December 08, 2006
Faculty member to head French-speaking group
CARBONDALE, Ill. — A foreign language scholar at Southern Illinois University Carbondale will soon lead a national literary group.
Anne F. Carlson, assistant professor of French, will assume the presidency of the Francophone (French-speaking) caucus of the African Literature Association during its annual conference set for March at West Virginia University. She has served as vice president of the caucus since 2001.
"I am honored to have the chance to serve as president of the Francophone Caucus," Carlson said. "My membership in the African Literature Association is very important to me because it offers me the opportunity to interact with a community of scholars who share a similar passion for Africa, Africans and African literature and cultures."
The ALA is an independent non-profit professional society open to scholars, teachers and writers from every country. It exists primarily to create a worldwide audience for African writers and artists. The Francophone Caucus is a sub-group of the association whose mission is to promote Francophone African populations within the general association.
Each year, the association invites scholars, artists and filmmakers from across the world to its annual conference, Carlson said.
"So the ALA has also given me the opportunity to meet a number of renowned people in the field," she said. "Every couple of years, the annual ALA conference is held on the African continent. I have been lucky to have had the chance to travel to Egypt and to Ghana to participate in these conferences."
Carlson teaches a broad range of courses in French and foreign languages at SIUC and she serves as coordinator of the French graduate assistants.
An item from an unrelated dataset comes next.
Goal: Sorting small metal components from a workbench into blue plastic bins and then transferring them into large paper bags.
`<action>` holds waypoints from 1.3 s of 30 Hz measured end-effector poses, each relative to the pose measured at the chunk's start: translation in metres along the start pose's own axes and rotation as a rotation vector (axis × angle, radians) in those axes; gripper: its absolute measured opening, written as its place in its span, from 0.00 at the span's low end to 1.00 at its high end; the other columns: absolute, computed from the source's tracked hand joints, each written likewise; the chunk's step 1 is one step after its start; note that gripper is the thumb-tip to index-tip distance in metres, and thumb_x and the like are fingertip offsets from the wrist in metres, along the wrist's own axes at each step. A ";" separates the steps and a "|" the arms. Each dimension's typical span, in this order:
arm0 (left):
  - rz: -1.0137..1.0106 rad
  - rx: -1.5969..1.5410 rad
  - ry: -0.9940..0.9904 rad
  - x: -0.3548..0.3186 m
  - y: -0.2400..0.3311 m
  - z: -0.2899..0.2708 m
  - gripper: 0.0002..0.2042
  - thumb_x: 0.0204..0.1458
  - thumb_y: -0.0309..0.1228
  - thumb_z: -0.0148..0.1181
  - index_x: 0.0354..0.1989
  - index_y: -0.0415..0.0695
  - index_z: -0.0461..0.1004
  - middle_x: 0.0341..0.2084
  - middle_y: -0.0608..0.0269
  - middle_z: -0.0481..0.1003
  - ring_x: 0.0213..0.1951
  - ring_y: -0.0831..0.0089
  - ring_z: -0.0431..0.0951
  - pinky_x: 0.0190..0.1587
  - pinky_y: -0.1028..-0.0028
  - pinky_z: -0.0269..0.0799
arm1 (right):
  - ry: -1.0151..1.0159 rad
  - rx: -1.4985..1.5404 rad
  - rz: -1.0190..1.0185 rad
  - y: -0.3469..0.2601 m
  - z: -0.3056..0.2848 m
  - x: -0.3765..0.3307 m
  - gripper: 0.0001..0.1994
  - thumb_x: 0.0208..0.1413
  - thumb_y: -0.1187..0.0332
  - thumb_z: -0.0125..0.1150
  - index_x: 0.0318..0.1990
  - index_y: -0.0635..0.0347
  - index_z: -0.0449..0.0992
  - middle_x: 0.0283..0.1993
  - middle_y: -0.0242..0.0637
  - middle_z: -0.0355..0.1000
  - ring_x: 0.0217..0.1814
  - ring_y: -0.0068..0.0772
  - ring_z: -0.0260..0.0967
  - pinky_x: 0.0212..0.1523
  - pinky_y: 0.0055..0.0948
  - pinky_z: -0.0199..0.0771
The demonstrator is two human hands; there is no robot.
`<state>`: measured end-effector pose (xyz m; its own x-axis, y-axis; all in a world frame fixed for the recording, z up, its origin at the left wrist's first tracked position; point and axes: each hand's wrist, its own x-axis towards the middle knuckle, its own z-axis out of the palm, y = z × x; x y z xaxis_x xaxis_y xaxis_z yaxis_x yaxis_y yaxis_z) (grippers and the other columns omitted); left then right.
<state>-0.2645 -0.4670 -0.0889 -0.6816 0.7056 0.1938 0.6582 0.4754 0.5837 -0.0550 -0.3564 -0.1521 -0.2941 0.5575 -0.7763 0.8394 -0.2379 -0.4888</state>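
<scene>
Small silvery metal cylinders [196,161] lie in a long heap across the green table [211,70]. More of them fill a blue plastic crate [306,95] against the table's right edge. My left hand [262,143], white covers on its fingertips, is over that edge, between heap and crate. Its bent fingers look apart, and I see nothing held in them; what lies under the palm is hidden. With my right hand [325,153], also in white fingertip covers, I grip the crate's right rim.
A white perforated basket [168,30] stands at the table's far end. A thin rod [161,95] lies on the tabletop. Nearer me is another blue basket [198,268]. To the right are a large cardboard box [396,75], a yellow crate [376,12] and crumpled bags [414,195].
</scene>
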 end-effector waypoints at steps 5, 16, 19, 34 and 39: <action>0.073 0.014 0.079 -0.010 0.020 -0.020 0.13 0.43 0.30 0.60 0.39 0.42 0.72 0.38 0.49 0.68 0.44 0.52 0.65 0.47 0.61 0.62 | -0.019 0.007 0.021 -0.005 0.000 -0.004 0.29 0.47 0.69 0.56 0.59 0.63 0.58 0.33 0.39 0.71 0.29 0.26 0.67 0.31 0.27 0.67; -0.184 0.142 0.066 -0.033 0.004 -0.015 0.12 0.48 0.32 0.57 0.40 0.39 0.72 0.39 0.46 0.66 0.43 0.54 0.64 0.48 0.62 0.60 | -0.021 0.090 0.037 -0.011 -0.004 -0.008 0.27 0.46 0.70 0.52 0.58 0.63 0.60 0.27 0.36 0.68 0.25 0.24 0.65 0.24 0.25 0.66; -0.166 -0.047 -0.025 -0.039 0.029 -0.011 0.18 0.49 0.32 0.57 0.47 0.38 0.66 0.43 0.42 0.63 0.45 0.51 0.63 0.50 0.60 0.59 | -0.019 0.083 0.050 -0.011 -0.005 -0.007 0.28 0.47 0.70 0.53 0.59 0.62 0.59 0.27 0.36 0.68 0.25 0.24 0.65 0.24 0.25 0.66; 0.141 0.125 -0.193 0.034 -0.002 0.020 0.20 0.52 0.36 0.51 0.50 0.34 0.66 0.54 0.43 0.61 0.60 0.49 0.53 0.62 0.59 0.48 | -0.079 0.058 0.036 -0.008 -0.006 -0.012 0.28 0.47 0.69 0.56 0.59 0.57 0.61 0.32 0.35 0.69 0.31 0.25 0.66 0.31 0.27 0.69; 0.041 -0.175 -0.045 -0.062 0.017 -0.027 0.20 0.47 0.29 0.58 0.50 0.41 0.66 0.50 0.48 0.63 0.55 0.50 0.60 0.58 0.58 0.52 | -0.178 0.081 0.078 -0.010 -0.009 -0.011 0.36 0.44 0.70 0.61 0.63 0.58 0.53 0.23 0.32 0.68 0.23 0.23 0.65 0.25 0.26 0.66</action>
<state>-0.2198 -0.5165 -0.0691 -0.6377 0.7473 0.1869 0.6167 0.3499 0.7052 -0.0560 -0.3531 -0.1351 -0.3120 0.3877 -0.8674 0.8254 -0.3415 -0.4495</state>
Her research focuses on North African Francophone women writers and dance.
"I am most interested in studying how North African Francophone women writers negotiate the intersections between text and dance as a means of self expression and an assertion of their own identity. This relationship between text and dance includes a negotiation of French colonialism, a subversion of Orientalist stereotypes and often a refusal to follow Islamic practices. It is a process by which women writers are forming new definitions of selfhood," she said.
Carlson received a bachelor's degree in French from St. Olaf College in Northfield, Minnesota in 1989, a master's degree in French from Middlebury College in 1990 and a doctorate in French from the University of Wisconsin in 2001, where she focused on the study of contemporary French and Francophone literatures and cultures, foreign/second language methodology and instructional technology.